As indicated by the title and subtitle of this post, it has to do with the unexpected inspiration that I receive when I spend time in the blood center of a city hospital.

Since I suffer from a blood disorder (among a half-dozen other health problems), I am required to visit the blood center every two weeks for a blood test and injection, and about every four to six weeks for a two-part blood infusion (commonly called a transfusion).

Because of my other health issues, those regular blood infusions usually consist of two units of blood administered in separate sessions over a two-day period.

During each of those procedures I must spend three to four hours sitting in a recliner hooked up to an IV while Mari sits beside me in a straight chair in a cold and rather stark and sterile room. Although the nurses in the blood center are wonderfully warm and attentive, responding instantly and graciously to our every need and desire, there is no way they or anyone else can speed up the procedures.

Not being a fan of daytime television, which is provided for each individual patient, I had to find a different way to pass the time of each session.

At first, I tried reading (as Mari does), but I found it too difficult to concentrate in that situation and environment. Instead, I got the “inspiration” (a significant word!) to dig out the old Walkman portable cassette player and tapes that I used to listen to while exercising on the Nordic Track (what I termed the “Torture Rack”) many years ago. (To view an amusing video of modern-day children being presented an old portable Walkman cassette player, click here.)
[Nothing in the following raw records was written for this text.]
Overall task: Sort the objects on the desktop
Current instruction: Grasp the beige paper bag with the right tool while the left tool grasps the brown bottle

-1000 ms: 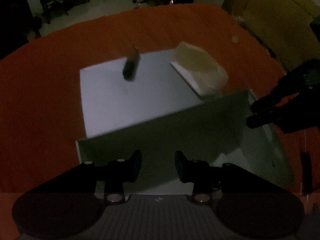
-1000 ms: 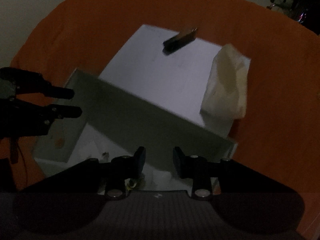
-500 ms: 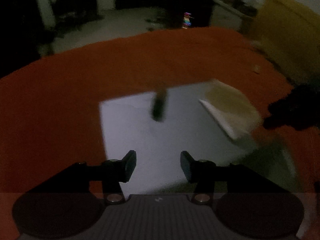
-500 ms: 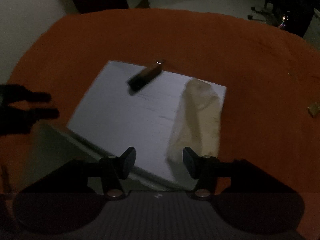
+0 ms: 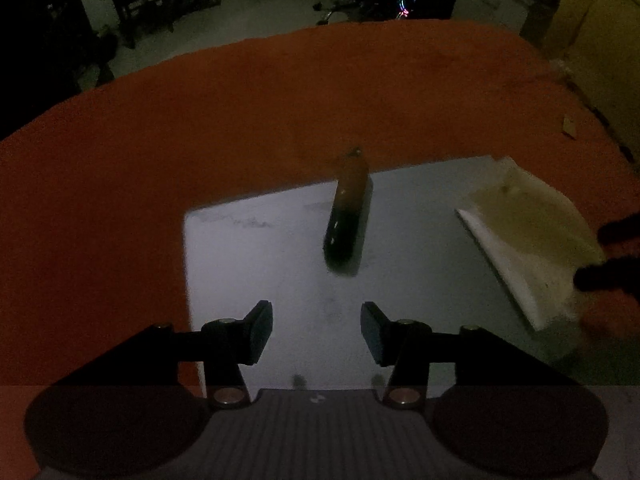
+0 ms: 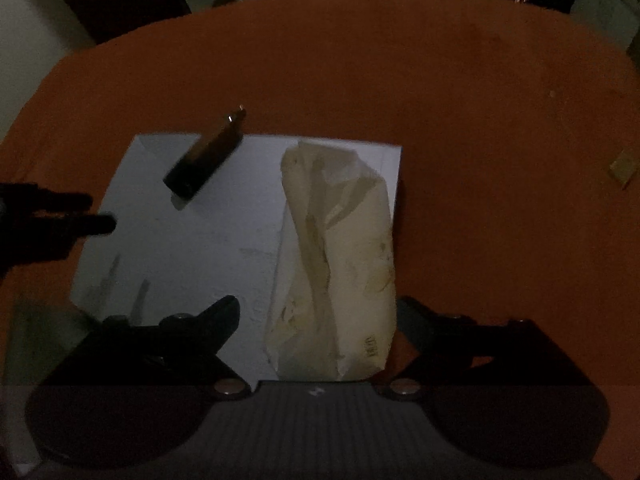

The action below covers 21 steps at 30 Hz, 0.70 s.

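Note:
A small dark bottle (image 5: pixel 346 210) lies on a white lid (image 5: pixel 260 264) on the orange table. A cream tissue pack (image 5: pixel 532 236) lies on the lid's right side. My left gripper (image 5: pixel 316 332) is open and empty, just short of the bottle. In the right wrist view, my right gripper (image 6: pixel 318 320) is open with its fingers on either side of the near end of the tissue pack (image 6: pixel 340 256). The bottle (image 6: pixel 206 156) lies far left on the lid (image 6: pixel 160 240). The left gripper's fingers (image 6: pixel 72 212) show at the left edge.
The orange cloth (image 5: pixel 120 180) covers the round table. A small tan scrap (image 6: pixel 624 168) lies on the cloth to the right. A grey box wall (image 6: pixel 36 328) shows at the lower left. Dark furniture stands beyond the table's far edge.
Both grippers have moved forward over the box wall toward the lid. The right gripper has opened wider and now straddles the tissue pack. The left gripper has neared the bottle.

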Each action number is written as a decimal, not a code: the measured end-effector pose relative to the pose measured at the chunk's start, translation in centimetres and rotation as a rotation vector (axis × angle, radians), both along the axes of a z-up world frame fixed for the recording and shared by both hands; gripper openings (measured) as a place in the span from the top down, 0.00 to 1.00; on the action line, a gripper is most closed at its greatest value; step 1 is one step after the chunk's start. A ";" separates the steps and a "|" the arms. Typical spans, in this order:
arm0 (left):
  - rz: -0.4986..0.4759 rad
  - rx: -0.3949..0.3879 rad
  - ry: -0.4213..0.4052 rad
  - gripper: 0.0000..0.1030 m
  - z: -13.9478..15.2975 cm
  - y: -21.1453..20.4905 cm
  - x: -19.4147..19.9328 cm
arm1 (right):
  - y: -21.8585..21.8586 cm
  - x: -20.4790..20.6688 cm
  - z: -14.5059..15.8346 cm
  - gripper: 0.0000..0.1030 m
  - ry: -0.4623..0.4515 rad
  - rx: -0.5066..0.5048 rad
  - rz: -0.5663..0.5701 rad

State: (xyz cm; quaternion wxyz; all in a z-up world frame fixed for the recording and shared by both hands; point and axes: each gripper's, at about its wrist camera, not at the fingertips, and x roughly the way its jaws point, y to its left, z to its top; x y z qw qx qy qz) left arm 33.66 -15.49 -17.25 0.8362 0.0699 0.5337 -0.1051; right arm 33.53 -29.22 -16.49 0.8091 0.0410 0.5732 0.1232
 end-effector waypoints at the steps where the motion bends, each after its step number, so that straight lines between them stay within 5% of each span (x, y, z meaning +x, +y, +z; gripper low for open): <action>1: -0.005 -0.006 0.008 0.57 -0.3 -0.3 0.7 | 0.0 0.4 -0.4 0.13 0.013 -0.002 0.000; 10: 0.033 0.024 0.027 0.56 -3.5 -3.0 6.1 | 0.7 4.1 -3.6 0.09 0.073 -0.027 -0.034; 21: 0.010 0.067 0.029 0.53 -5.6 -4.8 8.3 | 1.0 6.3 -8.2 0.08 0.239 -0.008 -0.119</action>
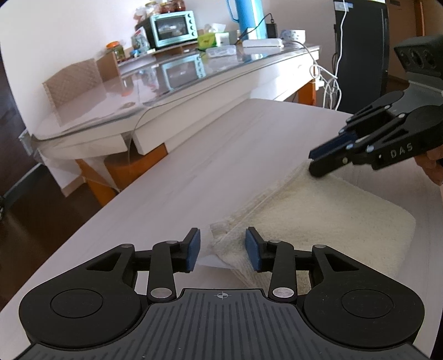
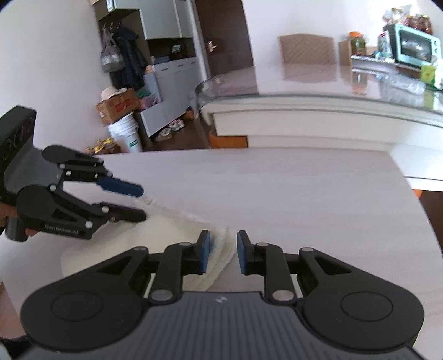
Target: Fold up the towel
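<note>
One folded towel (image 1: 326,221) flat on table (image 1: 193,177), long axis spanning both corners, left tool (image 1: 223,247) and right tool (image 2: 223,250) parted, gripping nothing

Behind the pale work surface (image 1: 193,171) stands a second, glass-topped table (image 1: 177,80). On it sit a mint-green toaster oven (image 1: 173,27), a tall blue jug (image 1: 247,16), a green tissue box (image 1: 206,40) and a jar with an orange lid (image 1: 117,49). Across the room, a white bucket (image 2: 126,133) stands below a cardboard box (image 2: 117,106), beside grey cupboards (image 2: 166,63) and a dark door (image 2: 221,36).
</note>
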A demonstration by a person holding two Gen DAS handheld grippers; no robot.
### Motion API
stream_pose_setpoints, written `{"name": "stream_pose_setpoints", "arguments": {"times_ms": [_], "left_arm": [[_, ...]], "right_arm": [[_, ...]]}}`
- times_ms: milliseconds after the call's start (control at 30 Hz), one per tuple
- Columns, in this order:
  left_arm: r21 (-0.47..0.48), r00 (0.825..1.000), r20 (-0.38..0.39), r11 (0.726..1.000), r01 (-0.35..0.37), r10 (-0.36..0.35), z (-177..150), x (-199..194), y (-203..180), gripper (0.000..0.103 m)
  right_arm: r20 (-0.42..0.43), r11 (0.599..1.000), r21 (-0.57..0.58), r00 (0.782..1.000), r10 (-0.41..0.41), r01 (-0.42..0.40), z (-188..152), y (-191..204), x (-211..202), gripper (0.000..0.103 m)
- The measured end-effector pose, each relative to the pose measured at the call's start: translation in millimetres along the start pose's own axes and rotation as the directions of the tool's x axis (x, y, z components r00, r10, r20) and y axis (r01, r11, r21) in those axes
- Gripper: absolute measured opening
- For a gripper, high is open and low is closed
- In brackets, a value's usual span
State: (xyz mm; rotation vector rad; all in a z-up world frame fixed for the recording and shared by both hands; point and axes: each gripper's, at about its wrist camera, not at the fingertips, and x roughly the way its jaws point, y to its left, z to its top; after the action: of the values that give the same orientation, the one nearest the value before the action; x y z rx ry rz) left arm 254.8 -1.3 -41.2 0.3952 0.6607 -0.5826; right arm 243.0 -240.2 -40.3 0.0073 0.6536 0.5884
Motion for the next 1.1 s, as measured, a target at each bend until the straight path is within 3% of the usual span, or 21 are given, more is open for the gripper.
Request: {"name": "stream_pose_setpoints", "arguments": {"times_ms": [400, 633, 867, 967, 1033, 1100], "left_arm": [[-0.003, 1.000, -0.001, 1.000, 0.001, -0.001, -0.6, 1.1, -0.6, 0.041], [-0.028, 1.000, 0.011, 1.000, 0.007, -0.006, -3.6, -3.8, 2.3, 0.049], [-0.046, 0.999, 0.046, 0.999, 0.004, -0.002, -6.2, -17.3, 6.6, 0.050], [-0.047, 0.999, 0.042, 0.999, -0.014, 0.016, -5.9, -13.7, 9.7, 0.045], [-0.044, 0.999, 0.038, 0.999, -0.004, 0.005, -5.4, -9.9, 11.4, 0.019], [-0.033, 0.999, 0.035, 0.999, 0.027, -0.025, -4.4, -8.3, 10.6, 0.012]], "right_arm": [[0.000, 0.999, -0.024, 0.999, 0.039, -0.039, -0.2, 11.4, -4.3, 0.023], [-0.051, 0.998, -0.052, 0.998, 0.022, -0.024, -5.1, 15.4, 4.7, 0.023], [-0.020, 1.000, -0.015, 1.000, 0.004, -0.004, -5.2, 11.7, 0.2, 0.023], [-0.022, 1.000, 0.000, 1.000, 0.004, -0.004, -8.5, 9.2, 1.9, 0.023], [-0.025, 1.000, -0.009, 1.000, -0.003, 0.003, -11.2, 10.4, 2.6, 0.024], [-0.018, 1.000, -0.016, 1.000, -0.009, 0.009, -13.1, 12.0, 1.1, 0.024]]}}
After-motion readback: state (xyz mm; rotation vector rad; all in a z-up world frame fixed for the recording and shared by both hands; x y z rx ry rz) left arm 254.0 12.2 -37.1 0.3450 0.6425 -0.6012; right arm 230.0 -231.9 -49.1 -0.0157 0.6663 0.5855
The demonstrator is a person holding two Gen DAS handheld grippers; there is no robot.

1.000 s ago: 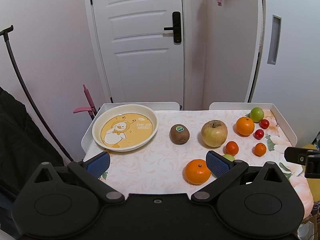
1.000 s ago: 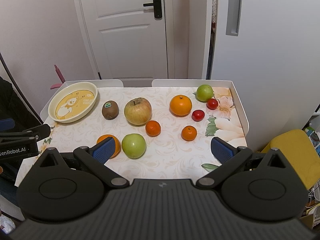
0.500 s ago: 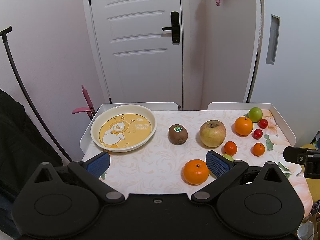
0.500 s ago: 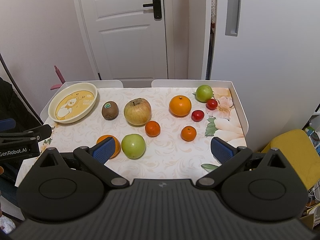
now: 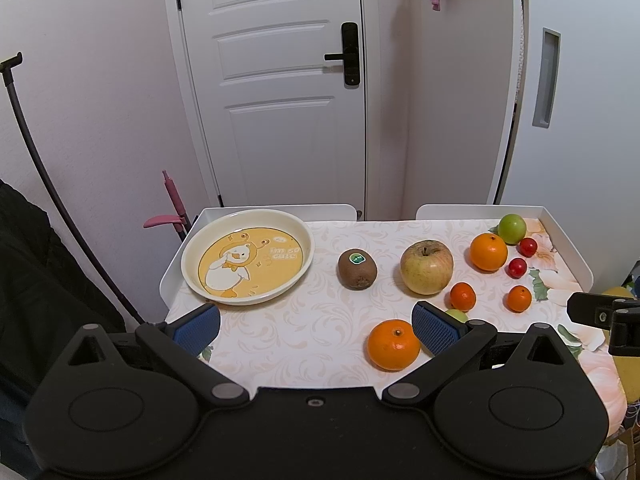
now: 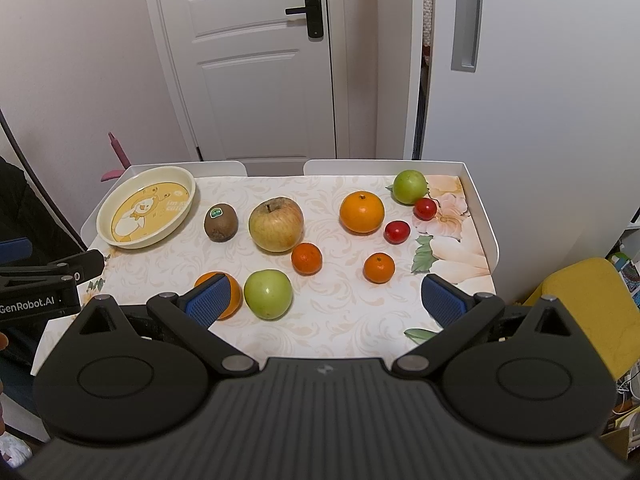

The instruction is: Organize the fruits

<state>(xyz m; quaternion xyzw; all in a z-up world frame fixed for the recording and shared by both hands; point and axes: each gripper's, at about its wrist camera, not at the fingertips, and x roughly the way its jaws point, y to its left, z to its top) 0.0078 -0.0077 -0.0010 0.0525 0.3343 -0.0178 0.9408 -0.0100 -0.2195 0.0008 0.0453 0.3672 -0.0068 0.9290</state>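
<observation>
Fruit spread on the bench, both grippers empty

Fruit lies scattered over our white-rimmed bench [image 6: 482, 216] with its floral cloth, and nothing sits in the cream round plate with a yellow duck print [image 5: 247, 257] at the far left corner. Just right of the plate we see a brown kiwi with a green sticker [image 5: 357, 269], then a large yellow-red apple [image 5: 427, 266]. Beyond it are a big orange [image 6: 361, 212], a small green apple [image 6: 409, 187] at the far right corner, and two red cherry tomatoes [image 6: 425, 208] [image 6: 397, 231]. Two small tangerines [image 6: 306, 258] [image 6: 379, 267] lie nearer us. Closest to us, a second big orange [image 5: 393, 344] and a larger green apple [image 6: 267, 293] rest side by side. Our left gripper [image 5: 316, 326] hovers over the near edge with its fingers spread wide and holding nothing. Our right gripper [image 6: 326, 300] hovers likewise, fingers wide apart and empty, the larger green apple showing between them.
</observation>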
(Note: To magnify the photos, click on each one as you view it.)

Walkman portable cassette player

Walkman portable cassette player

Me in the infusion center listening to the Walkman cassette player and holding tapes of Tennessee Ernie Ford and Elvis Presley

Me in infusion center listening to the Walkman cassette player and holding cassette tapes of Tennessee Ernie Ford and Elvis Presley. (Note my Arkansas Razorback cap, a symbol of the “Holy Land.”)

Little did I realize that “inspiration” was only the beginning of many that I would receive as I began to listen to those relics with the amazing power to recall the past in such vivid detail—and with such surprising power!

“There Is Power in the Blood”—
and in Memory as Well!

“There is pow’r, pow’r, wonder-working pow’r
In the blood of the Lamb;
There is pow’r, pow’r, wonder-working pow’r
In the precious blood of the Lamb.”
—“There Is Power in the Blood”
(To view a video of Tennessee Ernie Ford
singing this old hymn, click here.)

Imagine my surprise when I sat in the recliner the next time, hooked up to that life-giving blood IV, and clicked on the cassette tape I had left in the old Walkman decades ago to suddenly hear Tennessee Ernie Ford enthusiastically sing forth, “THERE IS POWER IN THE BLOOD!”

Tape of Gospel songs by Tennessee Ernie Ford

Eight-track tape of Gospel songs by Tennessee Ernie Ford like the cassette tape versions I listen to in the infusion center

Coincidence? Perhaps.

Startling? Of course.

Accurate? Absolutely.

Not only was the experience startling and accurate, it was also encouraging and inspiring.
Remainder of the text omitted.